The impact of biomass is notably lower than that arising from the use of fossil fuels. Its sulphur and metals content is much lower than them, and the CO2 emitted in the combustion of biomass is NEUTRAL in the CO2 cycle, as the same amount is emitted as that observed by the plant during its growth phase.

It can also be used to eliminate a number of residues. For example, the use of forestry biomass reduces the risk of forest fires because it uses forestry residues. The use of other forms of biomass, such as sludge from wastewater treatment plants (the so-called ‘black bleach’) in the papermaking sector also contribute to the useful treatment of waste products.

The use of biomass in Euskadi

Biomass is the most-used renewable energy source, not including biofuels used in vehicles. More than 3,000 thermal biomass installations (to produce heat) are in service in Euskadi, with installed capacity of over 100 MW, in places such as sports centres, cultural centres, public institutions and industries, housing, etc.
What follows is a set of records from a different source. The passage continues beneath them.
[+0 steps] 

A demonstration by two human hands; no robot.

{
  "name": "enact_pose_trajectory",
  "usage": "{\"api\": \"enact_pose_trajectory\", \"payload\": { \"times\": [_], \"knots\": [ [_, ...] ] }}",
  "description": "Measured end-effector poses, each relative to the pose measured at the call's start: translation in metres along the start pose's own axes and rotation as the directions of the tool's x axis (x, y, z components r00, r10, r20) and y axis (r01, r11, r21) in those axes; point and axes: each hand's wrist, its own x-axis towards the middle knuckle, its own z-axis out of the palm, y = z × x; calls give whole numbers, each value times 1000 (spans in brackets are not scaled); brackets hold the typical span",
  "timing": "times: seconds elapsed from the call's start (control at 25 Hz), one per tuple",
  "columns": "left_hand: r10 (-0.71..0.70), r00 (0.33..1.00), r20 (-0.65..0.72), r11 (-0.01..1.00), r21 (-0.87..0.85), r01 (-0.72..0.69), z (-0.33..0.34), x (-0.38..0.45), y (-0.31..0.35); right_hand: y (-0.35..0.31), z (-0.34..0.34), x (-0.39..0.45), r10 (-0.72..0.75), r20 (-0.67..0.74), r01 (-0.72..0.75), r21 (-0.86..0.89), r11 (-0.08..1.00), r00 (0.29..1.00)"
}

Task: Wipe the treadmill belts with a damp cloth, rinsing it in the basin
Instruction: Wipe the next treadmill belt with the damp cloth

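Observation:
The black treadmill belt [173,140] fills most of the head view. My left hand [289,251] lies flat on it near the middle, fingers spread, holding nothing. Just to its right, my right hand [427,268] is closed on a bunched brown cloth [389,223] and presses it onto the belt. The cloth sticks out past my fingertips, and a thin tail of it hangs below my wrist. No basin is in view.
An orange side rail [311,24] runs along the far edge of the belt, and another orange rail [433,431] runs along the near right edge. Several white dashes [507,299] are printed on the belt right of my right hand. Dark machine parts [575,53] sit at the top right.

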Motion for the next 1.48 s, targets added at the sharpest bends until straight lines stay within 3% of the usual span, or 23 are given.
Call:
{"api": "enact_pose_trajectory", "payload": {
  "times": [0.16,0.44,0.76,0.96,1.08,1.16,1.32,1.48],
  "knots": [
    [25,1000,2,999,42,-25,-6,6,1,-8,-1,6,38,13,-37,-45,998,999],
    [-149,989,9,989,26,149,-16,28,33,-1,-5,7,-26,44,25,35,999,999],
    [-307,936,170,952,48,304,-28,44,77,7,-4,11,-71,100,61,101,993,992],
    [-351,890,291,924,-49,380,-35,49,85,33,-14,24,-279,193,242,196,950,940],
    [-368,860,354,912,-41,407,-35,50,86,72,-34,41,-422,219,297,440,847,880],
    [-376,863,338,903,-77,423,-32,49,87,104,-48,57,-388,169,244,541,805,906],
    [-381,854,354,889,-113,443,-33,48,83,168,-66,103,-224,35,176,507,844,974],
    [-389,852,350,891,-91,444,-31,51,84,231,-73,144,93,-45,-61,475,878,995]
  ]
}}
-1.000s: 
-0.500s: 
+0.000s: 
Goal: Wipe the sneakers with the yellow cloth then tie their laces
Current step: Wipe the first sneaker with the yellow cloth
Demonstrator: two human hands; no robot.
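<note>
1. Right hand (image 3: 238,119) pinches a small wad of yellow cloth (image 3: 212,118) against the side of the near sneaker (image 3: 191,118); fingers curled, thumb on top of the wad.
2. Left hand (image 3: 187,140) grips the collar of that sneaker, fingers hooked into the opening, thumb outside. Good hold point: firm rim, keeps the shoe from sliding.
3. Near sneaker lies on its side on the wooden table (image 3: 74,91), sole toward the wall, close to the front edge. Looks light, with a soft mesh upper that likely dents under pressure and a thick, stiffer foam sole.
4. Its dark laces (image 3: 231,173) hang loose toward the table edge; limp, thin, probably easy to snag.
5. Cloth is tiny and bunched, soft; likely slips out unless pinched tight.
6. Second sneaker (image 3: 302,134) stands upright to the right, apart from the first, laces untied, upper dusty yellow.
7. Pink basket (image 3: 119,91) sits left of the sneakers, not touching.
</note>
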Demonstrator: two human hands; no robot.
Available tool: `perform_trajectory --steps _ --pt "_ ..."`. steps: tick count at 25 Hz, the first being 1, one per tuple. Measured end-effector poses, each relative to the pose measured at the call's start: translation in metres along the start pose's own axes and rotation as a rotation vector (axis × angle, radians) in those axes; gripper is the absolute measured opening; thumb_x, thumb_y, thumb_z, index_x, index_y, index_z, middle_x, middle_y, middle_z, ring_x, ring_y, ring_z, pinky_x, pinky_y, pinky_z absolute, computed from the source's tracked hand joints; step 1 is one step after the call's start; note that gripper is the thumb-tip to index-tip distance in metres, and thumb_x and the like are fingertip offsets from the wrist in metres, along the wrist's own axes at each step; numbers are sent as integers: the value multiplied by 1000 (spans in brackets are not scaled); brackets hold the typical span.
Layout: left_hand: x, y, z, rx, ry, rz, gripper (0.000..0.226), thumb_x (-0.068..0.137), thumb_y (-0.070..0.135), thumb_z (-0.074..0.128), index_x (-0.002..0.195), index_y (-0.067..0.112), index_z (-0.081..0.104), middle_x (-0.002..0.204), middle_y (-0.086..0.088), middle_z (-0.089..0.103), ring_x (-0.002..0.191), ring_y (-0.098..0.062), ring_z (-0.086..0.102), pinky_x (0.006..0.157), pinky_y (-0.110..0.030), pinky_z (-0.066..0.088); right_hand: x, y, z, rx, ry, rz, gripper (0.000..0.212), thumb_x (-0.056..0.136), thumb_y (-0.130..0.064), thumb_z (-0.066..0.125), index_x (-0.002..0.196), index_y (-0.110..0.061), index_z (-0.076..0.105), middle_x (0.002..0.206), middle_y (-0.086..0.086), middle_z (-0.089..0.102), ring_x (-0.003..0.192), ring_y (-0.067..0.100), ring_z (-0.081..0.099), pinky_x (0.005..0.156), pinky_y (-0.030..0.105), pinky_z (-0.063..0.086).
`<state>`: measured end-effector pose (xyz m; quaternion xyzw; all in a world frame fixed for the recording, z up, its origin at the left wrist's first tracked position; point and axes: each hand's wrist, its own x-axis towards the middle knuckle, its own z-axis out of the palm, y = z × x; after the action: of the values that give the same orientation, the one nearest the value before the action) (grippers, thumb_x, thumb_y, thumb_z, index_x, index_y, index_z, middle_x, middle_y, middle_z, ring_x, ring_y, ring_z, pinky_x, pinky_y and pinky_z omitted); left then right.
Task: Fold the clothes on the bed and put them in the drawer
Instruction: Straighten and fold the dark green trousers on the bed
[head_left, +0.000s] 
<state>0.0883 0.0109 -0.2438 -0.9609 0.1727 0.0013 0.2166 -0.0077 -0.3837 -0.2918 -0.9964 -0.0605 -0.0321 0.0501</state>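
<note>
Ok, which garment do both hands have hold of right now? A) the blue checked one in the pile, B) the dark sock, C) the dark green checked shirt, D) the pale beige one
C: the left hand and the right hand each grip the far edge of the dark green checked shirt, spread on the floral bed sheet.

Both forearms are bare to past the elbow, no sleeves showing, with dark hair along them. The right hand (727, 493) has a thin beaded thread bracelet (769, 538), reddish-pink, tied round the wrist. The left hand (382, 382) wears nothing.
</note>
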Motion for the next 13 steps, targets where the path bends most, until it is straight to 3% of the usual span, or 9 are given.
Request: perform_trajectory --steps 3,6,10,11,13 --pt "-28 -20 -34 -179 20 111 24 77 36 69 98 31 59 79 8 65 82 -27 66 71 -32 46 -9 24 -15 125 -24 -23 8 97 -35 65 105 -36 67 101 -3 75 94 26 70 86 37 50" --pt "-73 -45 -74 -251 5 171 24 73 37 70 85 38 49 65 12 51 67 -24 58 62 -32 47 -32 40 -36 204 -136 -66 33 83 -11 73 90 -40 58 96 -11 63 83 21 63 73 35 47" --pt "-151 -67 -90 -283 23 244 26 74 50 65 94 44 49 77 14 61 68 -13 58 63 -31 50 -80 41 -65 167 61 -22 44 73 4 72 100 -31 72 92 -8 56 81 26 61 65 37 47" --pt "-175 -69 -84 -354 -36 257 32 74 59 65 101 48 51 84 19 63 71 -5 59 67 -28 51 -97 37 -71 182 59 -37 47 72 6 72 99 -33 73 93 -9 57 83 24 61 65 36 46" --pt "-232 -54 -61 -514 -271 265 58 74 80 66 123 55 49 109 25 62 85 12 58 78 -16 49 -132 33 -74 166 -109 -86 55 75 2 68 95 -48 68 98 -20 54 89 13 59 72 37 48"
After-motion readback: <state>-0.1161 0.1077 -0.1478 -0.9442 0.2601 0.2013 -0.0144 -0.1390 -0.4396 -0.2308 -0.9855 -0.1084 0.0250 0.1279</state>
One of the most abundant biomass resources in Euskadi is forestry biomass, as there are sufficient resources of wood to cover the heating needs of the buildings of the different public administrations. Specifically, Basque forests have stocks of potentially-exploitable wood products of over 62 million cubic metres. This is a large amount of energy stored in our forests which, far from being exhausted, continues to rise and represents an opportunity to generalise the use of a locally-produced and renewable energy source, at a competitive price in relation to commonly-used fuels for heating, also generating employment in rural areas in the process.